#### [WHAT IS BEING ASKED]
Look below for the line holding "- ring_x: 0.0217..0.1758" and the line holding "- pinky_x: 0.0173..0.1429". Transcribe exactly those lines and all lines between them, nothing more.
-- TASK INPUT follows --
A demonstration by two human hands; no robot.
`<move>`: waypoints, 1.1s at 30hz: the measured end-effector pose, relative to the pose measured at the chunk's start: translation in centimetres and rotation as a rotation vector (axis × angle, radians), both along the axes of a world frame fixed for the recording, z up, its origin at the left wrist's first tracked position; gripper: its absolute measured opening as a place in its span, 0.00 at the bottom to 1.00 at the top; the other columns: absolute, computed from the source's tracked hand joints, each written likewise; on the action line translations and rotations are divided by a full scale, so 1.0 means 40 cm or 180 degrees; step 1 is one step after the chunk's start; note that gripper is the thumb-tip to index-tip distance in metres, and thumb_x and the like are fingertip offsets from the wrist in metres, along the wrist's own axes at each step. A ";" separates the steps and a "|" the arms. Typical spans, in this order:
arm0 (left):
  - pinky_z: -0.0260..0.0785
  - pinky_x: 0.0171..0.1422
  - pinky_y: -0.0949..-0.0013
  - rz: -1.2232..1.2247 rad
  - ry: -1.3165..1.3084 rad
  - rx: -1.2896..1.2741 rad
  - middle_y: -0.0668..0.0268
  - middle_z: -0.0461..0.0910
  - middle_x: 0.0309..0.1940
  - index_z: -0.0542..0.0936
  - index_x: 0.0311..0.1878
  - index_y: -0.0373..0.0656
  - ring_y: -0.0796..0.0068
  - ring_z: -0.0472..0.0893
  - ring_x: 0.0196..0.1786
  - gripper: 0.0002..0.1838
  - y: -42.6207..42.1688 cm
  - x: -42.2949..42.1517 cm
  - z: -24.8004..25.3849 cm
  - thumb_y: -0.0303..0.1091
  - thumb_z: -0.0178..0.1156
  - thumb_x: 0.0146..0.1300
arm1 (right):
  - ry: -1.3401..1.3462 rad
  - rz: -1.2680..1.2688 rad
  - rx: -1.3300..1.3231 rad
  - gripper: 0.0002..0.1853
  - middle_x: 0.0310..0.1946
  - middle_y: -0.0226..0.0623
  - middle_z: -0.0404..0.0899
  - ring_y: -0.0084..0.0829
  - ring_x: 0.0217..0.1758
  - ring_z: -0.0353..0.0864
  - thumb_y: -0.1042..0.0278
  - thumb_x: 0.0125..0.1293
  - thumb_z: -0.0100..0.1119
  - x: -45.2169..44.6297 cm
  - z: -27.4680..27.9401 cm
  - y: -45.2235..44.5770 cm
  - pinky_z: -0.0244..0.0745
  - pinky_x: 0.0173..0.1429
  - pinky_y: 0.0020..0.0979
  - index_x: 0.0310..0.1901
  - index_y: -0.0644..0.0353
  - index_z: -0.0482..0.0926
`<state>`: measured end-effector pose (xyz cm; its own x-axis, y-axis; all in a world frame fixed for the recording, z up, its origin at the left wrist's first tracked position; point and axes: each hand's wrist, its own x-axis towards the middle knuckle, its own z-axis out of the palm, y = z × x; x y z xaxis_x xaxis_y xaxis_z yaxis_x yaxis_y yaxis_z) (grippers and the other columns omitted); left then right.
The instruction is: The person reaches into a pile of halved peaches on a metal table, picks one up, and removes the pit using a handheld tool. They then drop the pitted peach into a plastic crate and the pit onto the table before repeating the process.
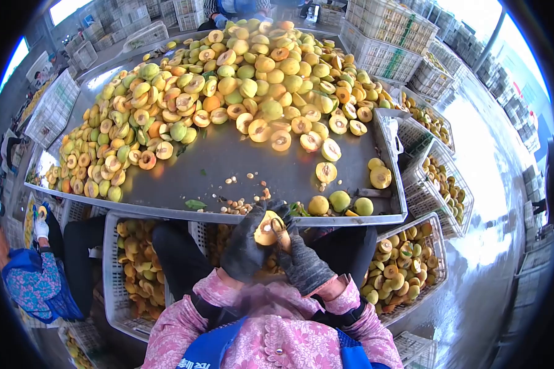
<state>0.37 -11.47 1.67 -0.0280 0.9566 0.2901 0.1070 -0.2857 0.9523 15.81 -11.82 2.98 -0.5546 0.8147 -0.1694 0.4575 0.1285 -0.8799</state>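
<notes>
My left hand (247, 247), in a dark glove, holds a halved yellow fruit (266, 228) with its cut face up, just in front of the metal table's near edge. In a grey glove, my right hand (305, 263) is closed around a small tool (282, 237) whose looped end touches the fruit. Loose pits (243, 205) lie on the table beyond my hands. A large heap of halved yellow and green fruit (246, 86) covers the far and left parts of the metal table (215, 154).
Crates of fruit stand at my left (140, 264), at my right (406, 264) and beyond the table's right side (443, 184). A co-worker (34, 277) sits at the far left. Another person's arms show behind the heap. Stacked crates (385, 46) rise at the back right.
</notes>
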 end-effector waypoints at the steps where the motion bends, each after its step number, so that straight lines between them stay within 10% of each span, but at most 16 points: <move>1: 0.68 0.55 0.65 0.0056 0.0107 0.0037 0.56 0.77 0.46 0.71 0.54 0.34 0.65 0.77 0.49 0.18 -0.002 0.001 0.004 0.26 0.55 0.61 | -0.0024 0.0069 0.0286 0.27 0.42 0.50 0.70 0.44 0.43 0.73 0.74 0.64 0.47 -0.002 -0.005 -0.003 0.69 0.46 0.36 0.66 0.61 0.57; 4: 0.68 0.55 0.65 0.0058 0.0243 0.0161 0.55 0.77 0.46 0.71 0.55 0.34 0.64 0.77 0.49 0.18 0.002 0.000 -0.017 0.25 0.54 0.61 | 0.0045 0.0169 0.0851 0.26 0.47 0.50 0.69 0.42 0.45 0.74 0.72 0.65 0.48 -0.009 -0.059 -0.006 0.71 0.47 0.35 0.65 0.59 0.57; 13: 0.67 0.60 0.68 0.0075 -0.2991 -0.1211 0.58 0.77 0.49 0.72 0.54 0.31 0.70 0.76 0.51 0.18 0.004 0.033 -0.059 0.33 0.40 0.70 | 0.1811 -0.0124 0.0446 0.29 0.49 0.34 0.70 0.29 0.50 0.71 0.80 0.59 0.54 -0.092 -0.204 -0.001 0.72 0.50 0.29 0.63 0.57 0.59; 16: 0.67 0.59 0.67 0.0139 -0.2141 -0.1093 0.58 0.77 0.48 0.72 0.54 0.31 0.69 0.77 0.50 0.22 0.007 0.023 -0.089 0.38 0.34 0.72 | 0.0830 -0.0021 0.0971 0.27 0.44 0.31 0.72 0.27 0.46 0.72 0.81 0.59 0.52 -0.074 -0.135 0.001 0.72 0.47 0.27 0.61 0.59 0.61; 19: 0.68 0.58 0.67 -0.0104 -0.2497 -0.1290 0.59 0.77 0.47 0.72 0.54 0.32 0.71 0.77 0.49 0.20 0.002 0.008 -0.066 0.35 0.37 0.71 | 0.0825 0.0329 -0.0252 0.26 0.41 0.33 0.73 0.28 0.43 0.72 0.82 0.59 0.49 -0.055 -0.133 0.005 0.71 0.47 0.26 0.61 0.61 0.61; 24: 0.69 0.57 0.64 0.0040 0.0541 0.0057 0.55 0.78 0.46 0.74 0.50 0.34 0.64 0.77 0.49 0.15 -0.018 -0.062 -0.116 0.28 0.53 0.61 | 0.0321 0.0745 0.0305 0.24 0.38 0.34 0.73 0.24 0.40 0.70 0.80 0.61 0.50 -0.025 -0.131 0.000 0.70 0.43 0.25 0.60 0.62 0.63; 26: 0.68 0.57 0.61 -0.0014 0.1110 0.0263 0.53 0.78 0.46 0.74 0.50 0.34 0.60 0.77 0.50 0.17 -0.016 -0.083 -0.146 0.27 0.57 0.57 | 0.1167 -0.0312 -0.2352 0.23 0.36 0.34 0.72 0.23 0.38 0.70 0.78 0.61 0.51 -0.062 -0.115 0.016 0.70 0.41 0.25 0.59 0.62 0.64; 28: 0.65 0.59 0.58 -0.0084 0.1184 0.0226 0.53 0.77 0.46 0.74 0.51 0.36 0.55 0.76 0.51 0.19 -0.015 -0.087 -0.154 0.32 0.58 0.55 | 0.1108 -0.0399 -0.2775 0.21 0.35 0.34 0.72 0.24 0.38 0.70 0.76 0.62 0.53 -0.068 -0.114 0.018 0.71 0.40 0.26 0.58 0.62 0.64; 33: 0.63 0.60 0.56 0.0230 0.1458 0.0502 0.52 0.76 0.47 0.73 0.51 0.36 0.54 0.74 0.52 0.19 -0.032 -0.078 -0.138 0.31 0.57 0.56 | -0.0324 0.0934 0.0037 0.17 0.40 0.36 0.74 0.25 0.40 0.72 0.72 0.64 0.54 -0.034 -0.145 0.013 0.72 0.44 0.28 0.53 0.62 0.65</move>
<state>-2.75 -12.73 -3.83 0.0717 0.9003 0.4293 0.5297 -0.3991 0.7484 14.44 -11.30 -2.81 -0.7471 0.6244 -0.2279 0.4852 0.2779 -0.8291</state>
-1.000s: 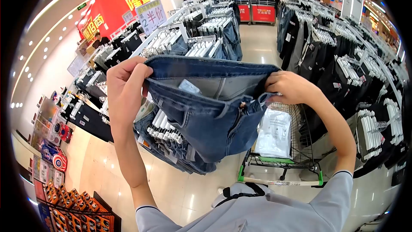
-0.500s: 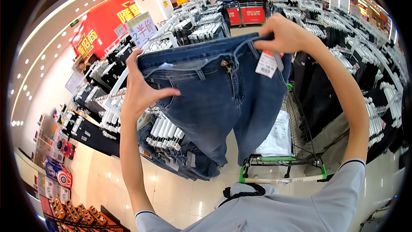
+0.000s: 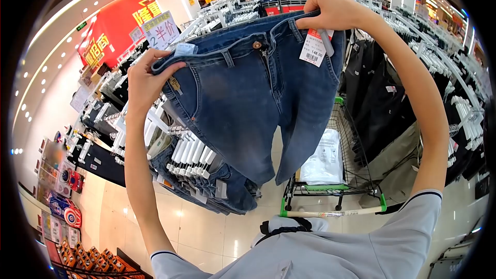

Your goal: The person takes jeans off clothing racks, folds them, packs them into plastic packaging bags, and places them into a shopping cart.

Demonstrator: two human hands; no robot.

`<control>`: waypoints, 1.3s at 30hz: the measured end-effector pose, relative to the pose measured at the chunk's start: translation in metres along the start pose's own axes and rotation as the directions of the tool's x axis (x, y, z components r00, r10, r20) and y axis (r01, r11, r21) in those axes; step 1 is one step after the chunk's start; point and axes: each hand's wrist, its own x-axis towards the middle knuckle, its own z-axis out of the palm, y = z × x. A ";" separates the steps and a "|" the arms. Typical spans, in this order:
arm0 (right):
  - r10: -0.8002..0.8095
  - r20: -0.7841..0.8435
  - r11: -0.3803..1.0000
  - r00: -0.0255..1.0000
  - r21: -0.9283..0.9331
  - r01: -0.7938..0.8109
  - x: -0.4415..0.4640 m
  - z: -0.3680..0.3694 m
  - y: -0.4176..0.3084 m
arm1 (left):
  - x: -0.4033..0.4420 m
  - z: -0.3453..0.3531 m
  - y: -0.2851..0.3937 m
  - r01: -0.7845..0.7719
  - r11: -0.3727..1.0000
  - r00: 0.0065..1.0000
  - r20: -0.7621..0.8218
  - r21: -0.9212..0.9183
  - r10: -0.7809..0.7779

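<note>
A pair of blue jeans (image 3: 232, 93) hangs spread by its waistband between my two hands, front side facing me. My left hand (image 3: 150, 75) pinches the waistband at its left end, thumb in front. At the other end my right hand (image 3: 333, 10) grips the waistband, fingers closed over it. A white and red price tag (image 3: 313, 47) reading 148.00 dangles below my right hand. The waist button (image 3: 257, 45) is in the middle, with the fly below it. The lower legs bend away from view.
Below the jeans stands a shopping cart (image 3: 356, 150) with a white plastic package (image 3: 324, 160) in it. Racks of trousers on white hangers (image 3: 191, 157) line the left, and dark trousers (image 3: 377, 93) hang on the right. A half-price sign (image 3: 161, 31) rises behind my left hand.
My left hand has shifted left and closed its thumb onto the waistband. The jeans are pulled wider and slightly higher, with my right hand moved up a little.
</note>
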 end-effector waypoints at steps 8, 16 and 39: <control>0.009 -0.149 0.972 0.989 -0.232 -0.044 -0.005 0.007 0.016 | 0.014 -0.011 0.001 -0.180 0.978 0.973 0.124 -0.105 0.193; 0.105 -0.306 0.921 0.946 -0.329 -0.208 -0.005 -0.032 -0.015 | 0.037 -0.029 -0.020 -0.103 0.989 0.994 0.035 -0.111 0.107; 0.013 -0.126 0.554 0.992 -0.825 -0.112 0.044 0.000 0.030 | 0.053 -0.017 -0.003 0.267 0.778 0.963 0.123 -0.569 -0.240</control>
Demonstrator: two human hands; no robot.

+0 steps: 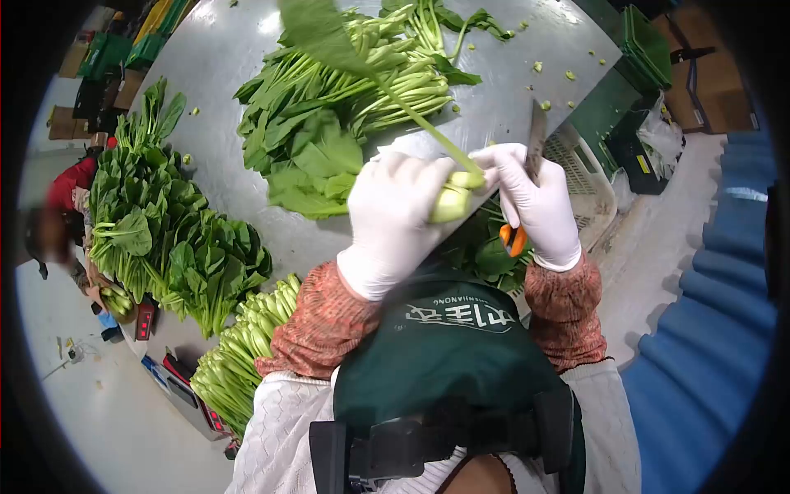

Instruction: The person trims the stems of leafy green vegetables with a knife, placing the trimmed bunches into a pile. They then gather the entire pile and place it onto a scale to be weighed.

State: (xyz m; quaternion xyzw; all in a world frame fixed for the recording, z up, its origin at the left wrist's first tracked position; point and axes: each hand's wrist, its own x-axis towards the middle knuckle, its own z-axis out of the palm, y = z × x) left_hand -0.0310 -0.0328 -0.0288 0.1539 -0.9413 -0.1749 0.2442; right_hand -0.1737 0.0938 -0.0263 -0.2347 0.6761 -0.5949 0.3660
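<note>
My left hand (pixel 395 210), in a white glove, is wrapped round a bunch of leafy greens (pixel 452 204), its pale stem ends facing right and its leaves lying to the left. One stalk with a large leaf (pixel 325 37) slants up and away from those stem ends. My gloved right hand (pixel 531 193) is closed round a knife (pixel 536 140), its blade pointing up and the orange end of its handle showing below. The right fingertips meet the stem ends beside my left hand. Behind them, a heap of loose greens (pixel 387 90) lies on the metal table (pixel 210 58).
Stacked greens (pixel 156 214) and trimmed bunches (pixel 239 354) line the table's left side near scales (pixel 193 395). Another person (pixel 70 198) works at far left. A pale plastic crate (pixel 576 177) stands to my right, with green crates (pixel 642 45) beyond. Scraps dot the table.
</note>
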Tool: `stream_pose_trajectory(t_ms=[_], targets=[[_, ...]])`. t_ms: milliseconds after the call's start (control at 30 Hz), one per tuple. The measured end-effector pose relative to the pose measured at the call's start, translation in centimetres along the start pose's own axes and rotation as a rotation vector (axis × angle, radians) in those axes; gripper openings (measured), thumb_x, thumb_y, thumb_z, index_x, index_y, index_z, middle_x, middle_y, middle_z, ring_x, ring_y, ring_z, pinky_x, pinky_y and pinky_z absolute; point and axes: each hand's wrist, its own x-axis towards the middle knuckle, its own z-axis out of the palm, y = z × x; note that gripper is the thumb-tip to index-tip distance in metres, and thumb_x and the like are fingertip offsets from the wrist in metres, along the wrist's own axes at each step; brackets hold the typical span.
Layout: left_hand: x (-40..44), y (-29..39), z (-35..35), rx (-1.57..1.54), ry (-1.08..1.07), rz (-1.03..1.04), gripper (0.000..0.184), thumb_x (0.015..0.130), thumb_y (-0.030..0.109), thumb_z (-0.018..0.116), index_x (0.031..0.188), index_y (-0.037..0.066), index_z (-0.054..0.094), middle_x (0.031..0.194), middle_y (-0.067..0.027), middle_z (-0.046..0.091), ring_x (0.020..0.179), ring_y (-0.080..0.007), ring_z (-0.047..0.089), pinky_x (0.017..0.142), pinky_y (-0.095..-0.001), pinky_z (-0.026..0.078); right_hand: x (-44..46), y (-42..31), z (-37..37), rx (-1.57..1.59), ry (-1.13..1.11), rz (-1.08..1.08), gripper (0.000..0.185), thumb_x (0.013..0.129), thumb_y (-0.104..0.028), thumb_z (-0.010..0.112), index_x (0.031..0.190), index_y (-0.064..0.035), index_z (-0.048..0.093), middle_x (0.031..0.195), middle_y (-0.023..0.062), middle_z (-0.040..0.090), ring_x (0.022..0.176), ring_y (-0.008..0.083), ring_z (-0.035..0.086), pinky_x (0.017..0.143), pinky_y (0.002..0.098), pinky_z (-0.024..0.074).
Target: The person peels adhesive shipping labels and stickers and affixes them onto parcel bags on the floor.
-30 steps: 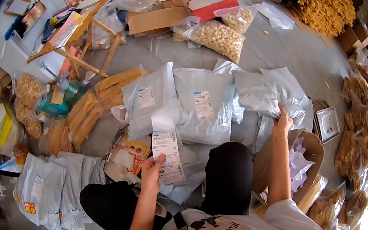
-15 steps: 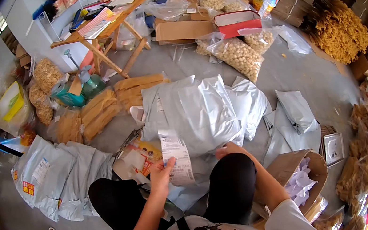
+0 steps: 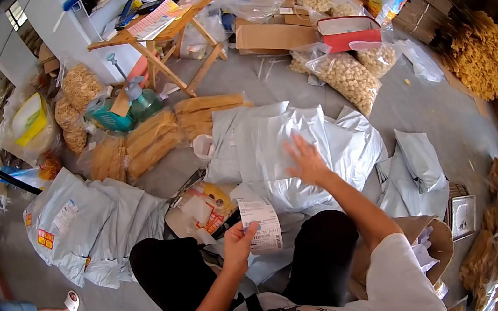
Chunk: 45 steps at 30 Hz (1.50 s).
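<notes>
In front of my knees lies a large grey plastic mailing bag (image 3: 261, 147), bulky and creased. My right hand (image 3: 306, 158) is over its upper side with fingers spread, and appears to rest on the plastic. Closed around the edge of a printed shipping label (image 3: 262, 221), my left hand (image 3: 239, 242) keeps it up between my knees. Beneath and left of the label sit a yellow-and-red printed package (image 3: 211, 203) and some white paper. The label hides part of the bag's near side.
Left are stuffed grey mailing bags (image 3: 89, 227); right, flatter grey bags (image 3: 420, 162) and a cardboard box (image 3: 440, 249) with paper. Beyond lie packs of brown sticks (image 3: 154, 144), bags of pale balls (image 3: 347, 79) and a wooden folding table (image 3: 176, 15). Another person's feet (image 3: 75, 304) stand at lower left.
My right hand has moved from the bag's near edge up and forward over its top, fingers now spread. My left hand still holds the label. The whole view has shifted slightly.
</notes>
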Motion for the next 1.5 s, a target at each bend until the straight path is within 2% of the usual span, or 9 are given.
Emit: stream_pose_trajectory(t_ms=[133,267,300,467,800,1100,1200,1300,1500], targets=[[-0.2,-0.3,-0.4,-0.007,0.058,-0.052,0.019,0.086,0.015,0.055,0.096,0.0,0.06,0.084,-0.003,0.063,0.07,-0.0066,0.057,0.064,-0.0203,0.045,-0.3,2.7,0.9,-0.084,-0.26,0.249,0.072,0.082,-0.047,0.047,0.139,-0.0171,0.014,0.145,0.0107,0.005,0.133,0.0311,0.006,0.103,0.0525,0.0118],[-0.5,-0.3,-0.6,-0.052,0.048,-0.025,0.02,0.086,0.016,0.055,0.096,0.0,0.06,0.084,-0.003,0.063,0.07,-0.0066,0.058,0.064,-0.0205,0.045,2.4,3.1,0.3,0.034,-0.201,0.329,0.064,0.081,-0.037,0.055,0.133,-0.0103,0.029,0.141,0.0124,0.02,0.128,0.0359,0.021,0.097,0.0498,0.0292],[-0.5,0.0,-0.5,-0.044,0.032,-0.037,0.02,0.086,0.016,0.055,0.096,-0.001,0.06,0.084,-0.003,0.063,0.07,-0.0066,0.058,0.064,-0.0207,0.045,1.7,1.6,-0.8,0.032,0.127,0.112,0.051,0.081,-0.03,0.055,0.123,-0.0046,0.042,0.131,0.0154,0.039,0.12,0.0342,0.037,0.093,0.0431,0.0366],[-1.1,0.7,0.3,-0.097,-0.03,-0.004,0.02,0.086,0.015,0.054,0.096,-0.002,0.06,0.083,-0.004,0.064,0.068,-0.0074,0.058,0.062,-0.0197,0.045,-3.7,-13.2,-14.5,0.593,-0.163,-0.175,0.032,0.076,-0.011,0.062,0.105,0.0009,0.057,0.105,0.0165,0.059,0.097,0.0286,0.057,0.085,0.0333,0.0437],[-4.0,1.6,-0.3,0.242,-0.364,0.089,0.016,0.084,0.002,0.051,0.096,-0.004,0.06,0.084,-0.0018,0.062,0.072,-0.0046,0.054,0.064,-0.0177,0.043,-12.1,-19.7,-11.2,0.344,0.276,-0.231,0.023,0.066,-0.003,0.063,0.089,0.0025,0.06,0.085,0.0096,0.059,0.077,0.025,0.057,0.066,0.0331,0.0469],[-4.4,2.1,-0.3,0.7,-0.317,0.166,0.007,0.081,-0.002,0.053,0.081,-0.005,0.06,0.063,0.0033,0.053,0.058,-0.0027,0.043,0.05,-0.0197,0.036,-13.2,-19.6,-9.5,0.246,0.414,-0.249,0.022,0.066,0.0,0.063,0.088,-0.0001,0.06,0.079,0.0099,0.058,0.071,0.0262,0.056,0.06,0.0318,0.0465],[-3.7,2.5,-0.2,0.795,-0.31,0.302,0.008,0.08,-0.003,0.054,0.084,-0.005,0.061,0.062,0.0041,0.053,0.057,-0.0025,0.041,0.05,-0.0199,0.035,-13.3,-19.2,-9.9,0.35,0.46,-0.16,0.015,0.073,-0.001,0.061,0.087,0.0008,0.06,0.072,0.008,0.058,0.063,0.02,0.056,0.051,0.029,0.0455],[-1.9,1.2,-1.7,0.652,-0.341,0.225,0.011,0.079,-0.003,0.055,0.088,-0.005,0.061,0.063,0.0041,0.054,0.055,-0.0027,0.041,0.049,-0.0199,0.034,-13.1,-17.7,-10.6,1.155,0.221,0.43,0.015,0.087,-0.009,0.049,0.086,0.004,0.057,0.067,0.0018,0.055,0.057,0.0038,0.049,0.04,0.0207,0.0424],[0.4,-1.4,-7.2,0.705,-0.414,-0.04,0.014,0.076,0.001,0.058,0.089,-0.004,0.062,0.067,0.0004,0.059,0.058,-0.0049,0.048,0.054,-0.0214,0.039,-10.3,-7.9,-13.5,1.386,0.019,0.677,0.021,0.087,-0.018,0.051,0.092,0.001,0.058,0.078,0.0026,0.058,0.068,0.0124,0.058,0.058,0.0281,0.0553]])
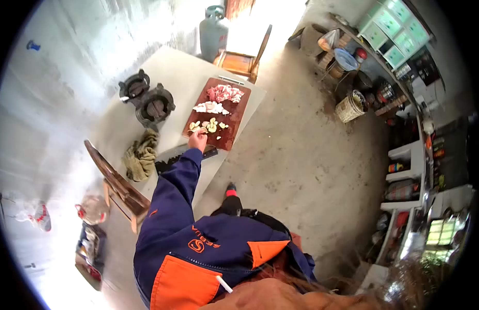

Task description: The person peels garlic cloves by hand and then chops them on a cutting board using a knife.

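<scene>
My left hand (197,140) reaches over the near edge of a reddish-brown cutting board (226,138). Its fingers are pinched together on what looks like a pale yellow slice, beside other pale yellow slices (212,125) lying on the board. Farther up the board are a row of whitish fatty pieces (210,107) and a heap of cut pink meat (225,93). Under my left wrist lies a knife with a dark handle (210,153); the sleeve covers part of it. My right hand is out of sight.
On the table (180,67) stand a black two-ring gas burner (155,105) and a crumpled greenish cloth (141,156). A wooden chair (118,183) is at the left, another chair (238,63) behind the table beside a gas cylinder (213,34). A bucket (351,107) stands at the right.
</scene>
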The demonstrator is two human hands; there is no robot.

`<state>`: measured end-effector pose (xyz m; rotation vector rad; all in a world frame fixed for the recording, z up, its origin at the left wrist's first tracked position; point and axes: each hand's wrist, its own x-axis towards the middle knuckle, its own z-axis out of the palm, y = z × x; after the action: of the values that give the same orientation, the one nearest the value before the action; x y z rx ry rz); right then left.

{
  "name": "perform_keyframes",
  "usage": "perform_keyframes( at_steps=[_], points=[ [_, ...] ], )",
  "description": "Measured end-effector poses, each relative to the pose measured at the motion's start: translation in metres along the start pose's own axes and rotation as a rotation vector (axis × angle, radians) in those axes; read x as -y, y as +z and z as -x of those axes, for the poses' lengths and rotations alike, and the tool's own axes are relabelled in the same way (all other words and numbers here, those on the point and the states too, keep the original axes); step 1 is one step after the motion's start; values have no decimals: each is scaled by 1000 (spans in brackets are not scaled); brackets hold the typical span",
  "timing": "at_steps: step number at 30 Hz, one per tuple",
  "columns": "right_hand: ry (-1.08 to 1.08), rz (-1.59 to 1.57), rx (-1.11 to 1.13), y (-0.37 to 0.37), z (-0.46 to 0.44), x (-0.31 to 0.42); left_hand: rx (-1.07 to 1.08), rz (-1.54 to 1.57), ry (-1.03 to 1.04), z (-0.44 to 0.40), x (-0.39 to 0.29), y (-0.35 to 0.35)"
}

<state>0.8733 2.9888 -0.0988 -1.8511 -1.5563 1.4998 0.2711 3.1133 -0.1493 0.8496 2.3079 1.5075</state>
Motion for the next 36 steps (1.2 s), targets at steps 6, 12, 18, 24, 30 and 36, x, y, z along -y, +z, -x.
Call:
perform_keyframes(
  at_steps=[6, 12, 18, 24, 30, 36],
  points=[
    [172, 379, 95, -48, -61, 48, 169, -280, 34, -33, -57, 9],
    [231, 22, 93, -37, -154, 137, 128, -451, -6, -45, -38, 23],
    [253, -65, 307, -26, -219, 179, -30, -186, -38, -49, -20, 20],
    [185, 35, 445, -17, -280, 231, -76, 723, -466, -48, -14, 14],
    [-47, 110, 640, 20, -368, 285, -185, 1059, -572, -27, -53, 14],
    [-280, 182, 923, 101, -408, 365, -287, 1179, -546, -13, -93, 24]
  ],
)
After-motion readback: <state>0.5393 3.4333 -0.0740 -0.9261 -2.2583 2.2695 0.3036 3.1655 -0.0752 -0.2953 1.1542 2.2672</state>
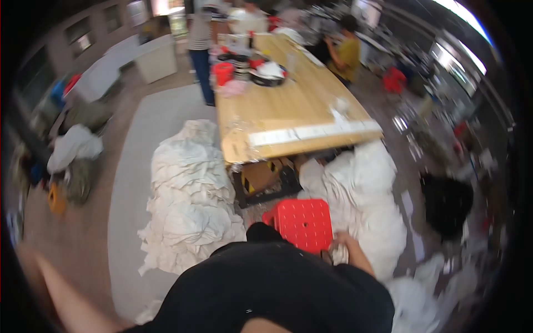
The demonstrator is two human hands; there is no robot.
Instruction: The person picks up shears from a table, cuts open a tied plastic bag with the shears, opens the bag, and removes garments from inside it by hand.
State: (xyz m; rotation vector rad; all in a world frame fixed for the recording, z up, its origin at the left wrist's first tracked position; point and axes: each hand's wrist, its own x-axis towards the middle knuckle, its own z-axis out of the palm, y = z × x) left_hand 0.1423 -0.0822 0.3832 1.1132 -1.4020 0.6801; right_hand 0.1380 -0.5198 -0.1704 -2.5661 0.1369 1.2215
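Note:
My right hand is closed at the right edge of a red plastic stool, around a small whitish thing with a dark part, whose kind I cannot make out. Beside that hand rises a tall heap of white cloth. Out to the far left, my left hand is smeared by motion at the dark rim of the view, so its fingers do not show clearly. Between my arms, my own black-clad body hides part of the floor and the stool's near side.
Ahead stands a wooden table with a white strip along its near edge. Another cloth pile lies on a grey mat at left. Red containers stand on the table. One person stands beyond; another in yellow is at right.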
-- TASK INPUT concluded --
#### [YOUR SOLUTION]
  - ring_x: 0.0217..0.1758
  - ring_z: -0.0353..0.0864
  - thumb_y: -0.1042..0.0278
  - thumb_x: 0.0125..0.1293
  - thumb_z: -0.0100..0.1119
  - x: -45.2169..44.6297 cm
  - z: -27.4680..27.9401 cm
  - y: -45.2235..44.5770 cm
  - pinky_z: -0.0244..0.0745
  - pinky_x: 0.0173..0.1429

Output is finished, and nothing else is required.